I tend to forget that the language of the soul is the poetic. There aren’t linear words to describe the expanse and the enormity of the soul. The poetic gives the language and frame and mechanisms to code and decode the thoughts and language of those who live in the addiction wasteland. i can’t speak of that place poetically, though, because it’s way too real. I’ve seen face of the “internalized oppressor” that overwhelms the addict and I see that they have no place to go to escape their oppressor: the oppressor lives inside of them.

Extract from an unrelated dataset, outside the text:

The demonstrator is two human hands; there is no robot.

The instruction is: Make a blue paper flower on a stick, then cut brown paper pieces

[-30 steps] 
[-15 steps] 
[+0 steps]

The addiction wasteland transforms from an external state to an internal location. It stops begin something outside of a person and becomes a source of sickness. It begins small, one drink or:
“A dealer comes down and shoots – you up once, tells you first ones free, waits awhile, comes back and sucks you up dry of every thing you own.” (Person C)
There isn’t much surprise to the addiction wasteland; except to the addict who never saw him or her self being sucked away. As the internalized seed grows and gets bigger, the healthy self shrinks away. Once the addiction has grown and overtaken, the healthy self tries to attack the addict. The trouble is that it’s an attack against the self and if the addiction remains untreated, the addict will win.